Надя брызнула снопом холодных искр, вспыхнувших, как фейерверк. Когда они посыпались им на волосы и шеи, все завизжали. Надя не могла ничего поделать со своей силой. Ревна даже не надеялась, что Надя станет летать с ней в паре.

Из противоположного, мужского угла столовой послышались саркастические смешки. Линне, сидевшая в одиночестве у стены, фыркнула и вновь уткнулась в учебник по выживанию, который читала.

– Жалкая ведьма, – тихо молвила Магдалена, – я так думаю, ее жизнь просто невыносима.

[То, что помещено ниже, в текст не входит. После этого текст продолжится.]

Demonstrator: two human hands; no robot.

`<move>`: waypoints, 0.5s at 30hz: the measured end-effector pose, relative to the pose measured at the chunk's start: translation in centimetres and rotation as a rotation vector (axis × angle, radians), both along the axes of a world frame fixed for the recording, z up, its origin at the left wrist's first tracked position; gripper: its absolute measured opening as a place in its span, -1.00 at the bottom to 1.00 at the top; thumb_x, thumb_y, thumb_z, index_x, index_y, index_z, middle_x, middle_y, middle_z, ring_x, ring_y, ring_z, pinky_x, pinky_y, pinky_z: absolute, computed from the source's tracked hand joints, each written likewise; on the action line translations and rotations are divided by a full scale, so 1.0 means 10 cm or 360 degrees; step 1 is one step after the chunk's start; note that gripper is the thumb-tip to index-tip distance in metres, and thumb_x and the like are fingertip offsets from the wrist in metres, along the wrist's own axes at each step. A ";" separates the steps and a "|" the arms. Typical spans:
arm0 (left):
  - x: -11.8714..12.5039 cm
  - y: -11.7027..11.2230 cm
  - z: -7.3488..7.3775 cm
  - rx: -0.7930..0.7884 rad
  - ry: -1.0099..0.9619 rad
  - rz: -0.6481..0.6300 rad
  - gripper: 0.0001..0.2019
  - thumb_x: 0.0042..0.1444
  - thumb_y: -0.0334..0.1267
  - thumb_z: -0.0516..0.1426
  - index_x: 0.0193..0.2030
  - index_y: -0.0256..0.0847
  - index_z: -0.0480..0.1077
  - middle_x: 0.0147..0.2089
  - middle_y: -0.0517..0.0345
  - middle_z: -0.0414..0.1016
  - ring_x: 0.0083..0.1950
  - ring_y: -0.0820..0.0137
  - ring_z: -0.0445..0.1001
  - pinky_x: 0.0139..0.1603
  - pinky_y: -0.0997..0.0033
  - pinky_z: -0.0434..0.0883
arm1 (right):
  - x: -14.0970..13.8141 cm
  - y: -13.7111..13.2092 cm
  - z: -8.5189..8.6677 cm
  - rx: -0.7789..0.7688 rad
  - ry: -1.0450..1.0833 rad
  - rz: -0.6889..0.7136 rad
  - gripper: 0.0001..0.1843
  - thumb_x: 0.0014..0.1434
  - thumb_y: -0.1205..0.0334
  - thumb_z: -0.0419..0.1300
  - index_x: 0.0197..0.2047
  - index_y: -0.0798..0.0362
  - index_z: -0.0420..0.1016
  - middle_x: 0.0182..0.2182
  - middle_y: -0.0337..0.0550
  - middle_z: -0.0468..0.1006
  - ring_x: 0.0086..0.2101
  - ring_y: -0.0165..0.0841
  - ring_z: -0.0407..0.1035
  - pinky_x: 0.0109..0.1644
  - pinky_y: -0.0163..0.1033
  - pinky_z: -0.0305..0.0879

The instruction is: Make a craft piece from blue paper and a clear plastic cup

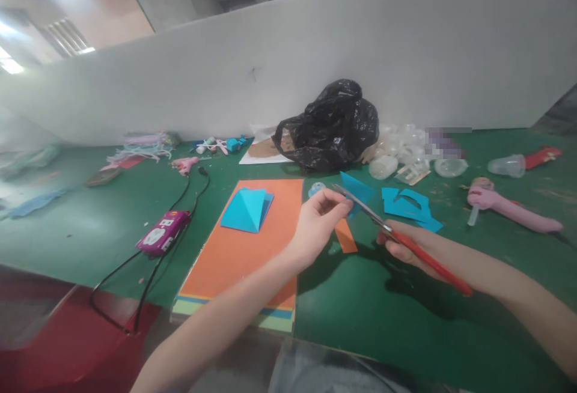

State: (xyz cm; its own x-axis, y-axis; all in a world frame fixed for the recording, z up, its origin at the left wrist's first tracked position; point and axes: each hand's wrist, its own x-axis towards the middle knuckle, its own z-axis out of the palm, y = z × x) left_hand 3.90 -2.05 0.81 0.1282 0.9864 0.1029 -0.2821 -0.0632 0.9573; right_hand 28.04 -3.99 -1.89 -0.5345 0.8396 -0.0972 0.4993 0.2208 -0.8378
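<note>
My right hand grips scissors with red handles, their metal blades pointing up and left. The blade tips reach the fingertips of my left hand, which is closed in a pinch; what lies between its fingers is too small to make out. Just below those fingertips shows an orange paper strip; whether it is held or lies on the table cannot be told. A blue paper piece is behind the blades, and blue paper scraps lie to their right. Left of my left hand, a folded blue paper rests on orange sheets.
On the green table stand a black plastic bag and clear plastic cups along the white partition. A pink glue gun lies right, another pink glue gun left. A purple box sits by black cables.
</note>
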 end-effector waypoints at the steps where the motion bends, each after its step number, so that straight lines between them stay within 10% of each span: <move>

Она отправила в рот кусок хрящеватой свинины, чуть не подавилась и добавила:

– Как и эта еда. Подай мне соль.

Катя протянула ей солонку.

– У нее такой вид, будто она никак не может решить, что лучше – покончить с собой или прибить нас.

– Да нет, внешне как раз не скажешь, что у нее все так плохо, – сказала Ревна и ткнула Магдалену локтем в бок.

В этот момент к Линне подошел тот самый брюнет, который подбил ее на стрельбу по капусте.

– Глазам своим не верю, – сказала Катя, грохнув ложкой по столу.

– Уже третий раз за неделю.

Все вытянули шеи, чтобы лучше видеть, и за столом стало тихо.

Брюнет увидел обращенные в их сторону взоры, улыбнулся не без некоторого смущения и отдал честь. Затем вернулся в противоположный угол столовой, неофициально объявленный мужским, оставив залившуюся краской Линне бросать во все стороны хмурые, сердитые взгляды. Ревна сделала вид, что внимательно вглядывается в корку черствого хлеба.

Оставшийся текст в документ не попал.